# Customer Churn Analysis And Prediction 

**Customer Churn**
It is when an existing customer, user, subscriber, or any kind of return client stops doing business or ends the relationship with a company.

**Types of Customer Churn**

- Contractual Churn : When a customer is under a contract for a service and decides to cancel the service e.g. Cable TV, SaaS.
- Voluntary Churn : When a user voluntarily cancels a service e.g. Cellular connection.
- Non-Contractual Churn : When a customer is not under a contract for a service and decides to cancel the service e.g. Consumer - Loyalty in retail stores.
- Involuntary Churn : When a churn occurs without any request of the customer e.g. Credit card expiration.
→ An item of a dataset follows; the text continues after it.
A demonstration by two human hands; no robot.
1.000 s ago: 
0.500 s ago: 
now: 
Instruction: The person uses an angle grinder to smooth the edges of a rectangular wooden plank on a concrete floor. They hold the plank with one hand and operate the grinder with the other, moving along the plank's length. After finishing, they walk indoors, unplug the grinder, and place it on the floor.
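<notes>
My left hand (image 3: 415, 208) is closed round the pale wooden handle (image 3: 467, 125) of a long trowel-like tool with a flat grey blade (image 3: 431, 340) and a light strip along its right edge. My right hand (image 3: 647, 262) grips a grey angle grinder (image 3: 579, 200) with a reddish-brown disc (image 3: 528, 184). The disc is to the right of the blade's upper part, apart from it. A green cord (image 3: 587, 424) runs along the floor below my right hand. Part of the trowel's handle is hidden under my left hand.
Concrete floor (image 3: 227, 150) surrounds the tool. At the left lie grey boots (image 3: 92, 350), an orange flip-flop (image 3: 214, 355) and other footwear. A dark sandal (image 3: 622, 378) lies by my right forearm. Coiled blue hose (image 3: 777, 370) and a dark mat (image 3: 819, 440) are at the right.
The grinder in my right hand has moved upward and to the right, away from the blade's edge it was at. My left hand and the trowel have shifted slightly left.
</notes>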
**Reasons for Voluntary Churn**
- Lack of usage
- Poor service
- Better price

**Data Attributes and Labels** 
<br>
The initial ingredient for building any predictive pipeline is data. For churn specifically, historical data is captured and stored in a data warehouse, depending on the application domain. The process of churn definition and establishing data hooks to capture relevant events is highly iterative. It is very important to keep this in mind as the initial churn definition, with its associated data hooks, may not be applicable or relevant anymore as a product or a service matures. That’s why it’s essential for data scientists to not only monitor the performance of the predictive pipeline over time but also to pay close attention to the alignment of churn definition with the product’s changes as they might affect who the churners are.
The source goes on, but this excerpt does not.